SCOOTER

LaFORGE

Scooter LaForge is an unapologetical iconoclast whose work has always shown the painter's passions and obsessions, to the point of chaos. By creating a pictorial space, infused with humor and theatricality, he has built himself a colorful universe. Whether clowns, demons, angels or horses, all have been a part of a roving cast of subliminal characters in the artist's ongoing drama of humankind. Something he never hesitates to show on his canvases.

LaForge's openness to new impressions and ideas manifests itself into a rich , eclectic language of images, forms and colors. The self-assurance in employing his vocabulary not only demonstrates that he knows how to redevelop and expand his work in new ways but also that he challenges the viewer to process information in a new way, consider items for their shape or placement and jarring associations from what is normal to what might be seen anew.

Upon seeing Jacopo Tintoretto's Creation of the Animals (1551-1552) at the Gallerie dell'Accademia in Venice, LaForge became truly inspired. Tintoretto himself had been inspired by Titian's Bacchus and Ariadne (1522-1523) and used it as a model for the composition of his Creation of the Animals (1551-1552). Driven to explore the theme of creation, LaForge let himself be guided by the subject matter, which ultimately resulted in three completely uninhibited paintings that are LaForge's spirited re-interpretation of the story of Genesis.

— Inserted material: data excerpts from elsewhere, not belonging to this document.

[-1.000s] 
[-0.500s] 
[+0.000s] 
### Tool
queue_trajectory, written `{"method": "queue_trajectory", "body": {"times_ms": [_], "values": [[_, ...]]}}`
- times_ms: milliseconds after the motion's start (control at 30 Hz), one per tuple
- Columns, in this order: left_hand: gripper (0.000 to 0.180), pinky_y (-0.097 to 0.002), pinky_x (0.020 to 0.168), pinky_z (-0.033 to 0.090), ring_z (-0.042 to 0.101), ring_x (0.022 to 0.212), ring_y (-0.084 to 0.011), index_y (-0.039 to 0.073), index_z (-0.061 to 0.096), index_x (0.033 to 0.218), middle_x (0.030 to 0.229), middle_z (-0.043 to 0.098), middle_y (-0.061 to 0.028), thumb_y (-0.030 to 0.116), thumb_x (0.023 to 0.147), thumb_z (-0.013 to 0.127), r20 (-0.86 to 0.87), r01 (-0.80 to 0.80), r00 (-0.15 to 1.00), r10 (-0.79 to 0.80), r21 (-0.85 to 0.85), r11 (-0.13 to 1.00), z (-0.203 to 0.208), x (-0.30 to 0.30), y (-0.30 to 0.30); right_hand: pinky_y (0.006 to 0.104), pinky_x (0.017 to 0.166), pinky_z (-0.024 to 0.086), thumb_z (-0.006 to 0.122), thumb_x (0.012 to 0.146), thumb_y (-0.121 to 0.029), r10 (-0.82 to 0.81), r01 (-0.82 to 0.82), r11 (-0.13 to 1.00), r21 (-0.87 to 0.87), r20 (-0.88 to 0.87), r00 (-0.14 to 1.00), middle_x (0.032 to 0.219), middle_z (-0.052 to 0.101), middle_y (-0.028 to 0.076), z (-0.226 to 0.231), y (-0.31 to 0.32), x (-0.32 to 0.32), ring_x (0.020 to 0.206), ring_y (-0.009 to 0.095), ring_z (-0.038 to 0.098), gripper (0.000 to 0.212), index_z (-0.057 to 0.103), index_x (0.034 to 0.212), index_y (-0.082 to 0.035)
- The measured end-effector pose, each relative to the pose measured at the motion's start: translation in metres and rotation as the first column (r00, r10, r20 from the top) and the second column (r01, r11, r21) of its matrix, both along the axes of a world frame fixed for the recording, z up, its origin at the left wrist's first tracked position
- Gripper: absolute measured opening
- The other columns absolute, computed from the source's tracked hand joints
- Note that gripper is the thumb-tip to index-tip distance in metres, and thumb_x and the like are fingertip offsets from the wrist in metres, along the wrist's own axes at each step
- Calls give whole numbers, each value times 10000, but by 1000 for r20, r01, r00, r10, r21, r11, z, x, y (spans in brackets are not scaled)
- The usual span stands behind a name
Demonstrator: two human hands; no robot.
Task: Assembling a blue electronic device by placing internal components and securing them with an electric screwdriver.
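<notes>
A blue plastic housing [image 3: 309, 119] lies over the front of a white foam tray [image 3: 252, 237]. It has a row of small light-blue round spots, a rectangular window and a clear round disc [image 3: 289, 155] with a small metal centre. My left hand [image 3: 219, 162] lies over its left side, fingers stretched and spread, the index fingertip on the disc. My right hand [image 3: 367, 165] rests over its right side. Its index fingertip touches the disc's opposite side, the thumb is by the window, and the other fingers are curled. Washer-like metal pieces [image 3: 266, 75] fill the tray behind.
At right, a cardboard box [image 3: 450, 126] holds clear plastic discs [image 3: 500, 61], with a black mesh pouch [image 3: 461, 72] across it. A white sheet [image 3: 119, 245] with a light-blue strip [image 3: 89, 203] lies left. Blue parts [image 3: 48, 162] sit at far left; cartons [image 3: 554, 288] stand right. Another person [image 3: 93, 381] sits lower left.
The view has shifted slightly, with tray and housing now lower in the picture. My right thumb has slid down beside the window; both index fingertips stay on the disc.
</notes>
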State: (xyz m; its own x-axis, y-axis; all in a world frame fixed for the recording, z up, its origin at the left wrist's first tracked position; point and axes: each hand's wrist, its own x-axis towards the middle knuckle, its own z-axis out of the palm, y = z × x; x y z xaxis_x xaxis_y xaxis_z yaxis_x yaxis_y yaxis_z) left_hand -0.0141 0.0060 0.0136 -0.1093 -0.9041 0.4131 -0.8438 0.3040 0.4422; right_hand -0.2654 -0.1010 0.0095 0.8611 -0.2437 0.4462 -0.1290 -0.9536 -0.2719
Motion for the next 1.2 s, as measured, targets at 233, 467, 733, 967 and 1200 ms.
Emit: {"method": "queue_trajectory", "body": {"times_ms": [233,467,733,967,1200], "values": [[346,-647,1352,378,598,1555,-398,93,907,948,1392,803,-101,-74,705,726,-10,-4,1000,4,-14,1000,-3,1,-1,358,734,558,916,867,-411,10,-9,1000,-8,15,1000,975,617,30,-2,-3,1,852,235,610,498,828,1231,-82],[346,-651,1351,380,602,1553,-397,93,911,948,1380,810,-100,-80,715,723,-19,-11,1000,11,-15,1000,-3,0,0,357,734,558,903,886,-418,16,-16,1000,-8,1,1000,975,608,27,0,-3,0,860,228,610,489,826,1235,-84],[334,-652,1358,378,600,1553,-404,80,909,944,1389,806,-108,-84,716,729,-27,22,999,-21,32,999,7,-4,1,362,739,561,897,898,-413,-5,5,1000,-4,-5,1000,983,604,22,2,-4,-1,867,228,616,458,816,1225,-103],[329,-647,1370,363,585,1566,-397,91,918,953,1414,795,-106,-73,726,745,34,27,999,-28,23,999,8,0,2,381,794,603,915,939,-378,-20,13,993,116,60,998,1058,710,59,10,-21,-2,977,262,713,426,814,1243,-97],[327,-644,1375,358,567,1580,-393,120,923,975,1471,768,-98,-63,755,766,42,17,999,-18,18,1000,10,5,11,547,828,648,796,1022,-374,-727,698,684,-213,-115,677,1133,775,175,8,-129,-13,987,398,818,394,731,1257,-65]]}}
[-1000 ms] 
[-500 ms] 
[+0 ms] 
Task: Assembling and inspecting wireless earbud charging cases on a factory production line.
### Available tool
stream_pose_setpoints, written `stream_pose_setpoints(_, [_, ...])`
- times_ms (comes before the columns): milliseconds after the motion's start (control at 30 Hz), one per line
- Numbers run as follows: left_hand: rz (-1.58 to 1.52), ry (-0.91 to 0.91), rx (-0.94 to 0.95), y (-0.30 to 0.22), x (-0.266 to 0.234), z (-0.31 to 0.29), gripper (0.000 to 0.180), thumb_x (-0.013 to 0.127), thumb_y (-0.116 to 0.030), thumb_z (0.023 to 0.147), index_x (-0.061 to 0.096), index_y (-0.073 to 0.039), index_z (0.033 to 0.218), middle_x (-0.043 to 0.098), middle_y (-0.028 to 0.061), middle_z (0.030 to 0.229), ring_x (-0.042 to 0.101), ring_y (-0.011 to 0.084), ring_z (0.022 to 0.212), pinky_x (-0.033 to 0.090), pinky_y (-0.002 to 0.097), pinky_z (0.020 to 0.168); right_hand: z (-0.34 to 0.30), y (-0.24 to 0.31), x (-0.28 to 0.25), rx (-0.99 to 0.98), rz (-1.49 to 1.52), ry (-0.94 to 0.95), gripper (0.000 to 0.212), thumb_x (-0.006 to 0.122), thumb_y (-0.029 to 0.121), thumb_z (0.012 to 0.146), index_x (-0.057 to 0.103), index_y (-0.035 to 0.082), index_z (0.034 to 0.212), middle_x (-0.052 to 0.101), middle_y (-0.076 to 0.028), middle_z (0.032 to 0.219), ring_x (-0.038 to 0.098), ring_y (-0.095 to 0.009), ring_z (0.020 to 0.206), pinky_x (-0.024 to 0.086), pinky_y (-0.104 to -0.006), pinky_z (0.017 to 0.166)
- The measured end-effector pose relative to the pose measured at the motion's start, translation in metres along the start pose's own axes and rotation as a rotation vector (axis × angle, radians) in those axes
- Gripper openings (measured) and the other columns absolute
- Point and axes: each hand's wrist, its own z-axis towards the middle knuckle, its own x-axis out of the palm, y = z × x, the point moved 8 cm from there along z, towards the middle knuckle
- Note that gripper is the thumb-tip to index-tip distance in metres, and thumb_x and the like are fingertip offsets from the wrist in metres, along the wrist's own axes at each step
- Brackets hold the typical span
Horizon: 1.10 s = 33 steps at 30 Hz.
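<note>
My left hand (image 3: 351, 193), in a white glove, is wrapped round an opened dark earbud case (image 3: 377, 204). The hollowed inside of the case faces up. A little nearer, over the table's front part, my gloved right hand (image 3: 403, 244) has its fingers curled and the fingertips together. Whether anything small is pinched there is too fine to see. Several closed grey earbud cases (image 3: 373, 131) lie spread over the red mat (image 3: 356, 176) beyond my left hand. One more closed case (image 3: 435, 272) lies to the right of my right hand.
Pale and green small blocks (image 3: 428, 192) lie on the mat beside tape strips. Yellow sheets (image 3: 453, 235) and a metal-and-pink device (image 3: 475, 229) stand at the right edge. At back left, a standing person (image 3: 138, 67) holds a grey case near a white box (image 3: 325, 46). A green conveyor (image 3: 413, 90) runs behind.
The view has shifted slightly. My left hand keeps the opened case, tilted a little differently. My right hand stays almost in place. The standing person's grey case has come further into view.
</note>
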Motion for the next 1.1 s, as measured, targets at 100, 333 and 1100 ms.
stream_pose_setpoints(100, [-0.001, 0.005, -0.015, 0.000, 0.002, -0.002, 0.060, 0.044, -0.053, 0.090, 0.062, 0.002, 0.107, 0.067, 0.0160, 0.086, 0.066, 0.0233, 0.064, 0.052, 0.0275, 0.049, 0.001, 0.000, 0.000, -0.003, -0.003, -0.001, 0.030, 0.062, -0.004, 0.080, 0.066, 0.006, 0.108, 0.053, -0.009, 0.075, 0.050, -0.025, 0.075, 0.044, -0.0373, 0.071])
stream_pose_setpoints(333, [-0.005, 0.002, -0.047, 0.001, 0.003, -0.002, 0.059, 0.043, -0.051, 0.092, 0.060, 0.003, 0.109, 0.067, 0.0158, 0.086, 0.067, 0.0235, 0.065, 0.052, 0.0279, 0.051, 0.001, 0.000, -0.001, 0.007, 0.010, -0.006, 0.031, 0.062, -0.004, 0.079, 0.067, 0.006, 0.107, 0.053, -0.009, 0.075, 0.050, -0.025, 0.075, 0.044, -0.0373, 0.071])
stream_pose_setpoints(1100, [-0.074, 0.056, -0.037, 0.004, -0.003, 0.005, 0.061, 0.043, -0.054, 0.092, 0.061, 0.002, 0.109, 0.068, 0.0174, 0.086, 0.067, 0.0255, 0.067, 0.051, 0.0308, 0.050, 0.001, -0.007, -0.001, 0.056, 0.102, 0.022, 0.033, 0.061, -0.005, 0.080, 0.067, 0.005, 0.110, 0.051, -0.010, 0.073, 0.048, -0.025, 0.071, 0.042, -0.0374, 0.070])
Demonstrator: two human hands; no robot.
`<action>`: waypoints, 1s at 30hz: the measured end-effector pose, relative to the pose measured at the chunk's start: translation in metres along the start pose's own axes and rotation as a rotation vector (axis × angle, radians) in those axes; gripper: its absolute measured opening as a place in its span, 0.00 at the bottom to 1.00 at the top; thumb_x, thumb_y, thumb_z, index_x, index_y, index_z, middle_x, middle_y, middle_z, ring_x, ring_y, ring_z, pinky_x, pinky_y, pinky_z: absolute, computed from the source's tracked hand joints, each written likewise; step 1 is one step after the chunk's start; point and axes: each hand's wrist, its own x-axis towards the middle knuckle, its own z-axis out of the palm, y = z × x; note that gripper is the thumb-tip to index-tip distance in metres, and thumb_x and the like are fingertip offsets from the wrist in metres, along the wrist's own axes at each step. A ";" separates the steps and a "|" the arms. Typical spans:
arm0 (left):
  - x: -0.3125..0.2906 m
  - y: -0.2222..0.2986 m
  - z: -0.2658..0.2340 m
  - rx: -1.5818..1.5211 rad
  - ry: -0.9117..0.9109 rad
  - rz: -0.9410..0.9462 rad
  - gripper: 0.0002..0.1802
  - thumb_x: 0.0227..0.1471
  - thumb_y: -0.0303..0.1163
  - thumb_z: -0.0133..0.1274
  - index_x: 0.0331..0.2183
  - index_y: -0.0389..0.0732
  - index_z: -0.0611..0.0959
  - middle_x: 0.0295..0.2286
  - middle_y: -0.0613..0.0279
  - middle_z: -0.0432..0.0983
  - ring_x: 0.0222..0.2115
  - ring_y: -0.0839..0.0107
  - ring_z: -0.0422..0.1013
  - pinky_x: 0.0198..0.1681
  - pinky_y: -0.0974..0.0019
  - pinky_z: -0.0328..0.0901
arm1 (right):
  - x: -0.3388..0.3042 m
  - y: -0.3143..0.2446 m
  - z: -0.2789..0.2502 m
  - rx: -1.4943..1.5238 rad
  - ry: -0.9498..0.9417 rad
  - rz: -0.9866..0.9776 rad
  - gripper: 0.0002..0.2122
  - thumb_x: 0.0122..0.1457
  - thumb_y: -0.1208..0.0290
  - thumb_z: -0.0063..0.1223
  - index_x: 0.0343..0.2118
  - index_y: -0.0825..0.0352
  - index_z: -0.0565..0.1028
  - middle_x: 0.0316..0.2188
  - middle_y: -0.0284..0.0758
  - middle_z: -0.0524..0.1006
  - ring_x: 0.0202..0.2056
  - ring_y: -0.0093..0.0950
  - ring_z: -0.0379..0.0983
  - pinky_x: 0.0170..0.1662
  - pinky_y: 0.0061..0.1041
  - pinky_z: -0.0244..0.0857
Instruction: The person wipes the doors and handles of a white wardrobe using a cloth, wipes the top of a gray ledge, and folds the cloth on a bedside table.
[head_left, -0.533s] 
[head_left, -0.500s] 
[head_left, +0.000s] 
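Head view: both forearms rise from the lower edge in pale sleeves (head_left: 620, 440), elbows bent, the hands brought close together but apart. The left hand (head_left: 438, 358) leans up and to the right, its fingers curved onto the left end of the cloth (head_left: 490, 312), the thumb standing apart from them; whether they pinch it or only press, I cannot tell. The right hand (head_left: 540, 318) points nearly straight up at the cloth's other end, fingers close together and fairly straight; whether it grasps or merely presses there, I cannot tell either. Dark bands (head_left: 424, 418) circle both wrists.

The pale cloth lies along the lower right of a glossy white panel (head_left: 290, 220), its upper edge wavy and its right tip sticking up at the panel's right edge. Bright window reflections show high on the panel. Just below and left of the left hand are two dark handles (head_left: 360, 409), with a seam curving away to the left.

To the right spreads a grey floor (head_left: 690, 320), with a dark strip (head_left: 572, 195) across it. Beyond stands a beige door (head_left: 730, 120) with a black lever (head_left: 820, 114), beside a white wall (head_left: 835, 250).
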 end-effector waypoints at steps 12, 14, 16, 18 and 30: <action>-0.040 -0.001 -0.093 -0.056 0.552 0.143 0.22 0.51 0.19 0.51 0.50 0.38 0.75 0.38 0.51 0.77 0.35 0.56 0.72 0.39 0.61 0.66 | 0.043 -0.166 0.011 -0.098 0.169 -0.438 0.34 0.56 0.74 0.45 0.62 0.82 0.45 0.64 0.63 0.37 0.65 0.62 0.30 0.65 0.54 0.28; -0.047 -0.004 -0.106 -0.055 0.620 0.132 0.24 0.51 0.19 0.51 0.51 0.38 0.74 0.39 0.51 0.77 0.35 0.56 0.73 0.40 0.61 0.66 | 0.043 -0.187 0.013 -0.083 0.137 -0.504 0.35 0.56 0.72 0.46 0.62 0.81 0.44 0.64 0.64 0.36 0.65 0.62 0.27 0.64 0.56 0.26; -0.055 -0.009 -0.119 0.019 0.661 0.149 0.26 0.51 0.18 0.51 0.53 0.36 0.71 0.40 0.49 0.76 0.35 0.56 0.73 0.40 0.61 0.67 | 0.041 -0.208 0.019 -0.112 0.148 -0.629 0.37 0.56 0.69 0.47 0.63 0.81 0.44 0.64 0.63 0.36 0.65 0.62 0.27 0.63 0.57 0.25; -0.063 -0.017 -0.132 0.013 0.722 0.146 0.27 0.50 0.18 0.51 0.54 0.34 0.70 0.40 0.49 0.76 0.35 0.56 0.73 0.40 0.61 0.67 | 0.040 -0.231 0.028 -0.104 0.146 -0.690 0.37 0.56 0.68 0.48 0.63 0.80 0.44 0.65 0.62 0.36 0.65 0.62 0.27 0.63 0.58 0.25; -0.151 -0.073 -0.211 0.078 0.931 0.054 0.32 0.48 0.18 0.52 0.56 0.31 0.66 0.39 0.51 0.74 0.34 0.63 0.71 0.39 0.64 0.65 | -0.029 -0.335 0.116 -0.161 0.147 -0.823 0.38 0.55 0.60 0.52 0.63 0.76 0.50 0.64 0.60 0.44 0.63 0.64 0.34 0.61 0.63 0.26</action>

Painted with reckless abandon, Creation of the Animals shows the artist's work in all its complexity. There are no explanations in the paintings and yet, there are constants which make it possible to get a glimpse at the complexity LaForge embodies. A pictorial oeuvre is revealed , which is never random and therefore can encompass the vocabulary of the old masters along the artist's 21 st-century visual narrative.

LaForge's painterly world dwells in the imagination and sneaks out as a surprising backdrop for the contemplation of creation. This is presented from a contemporary point of view, with irony, humor and Mannerist tropes like lavish decoration, and exaggerated forms. The details of the canvas reveal a combination of dissimilar, contrasting elements that force us to stop and penetrate a labyrinthine, confused, enigmatic space.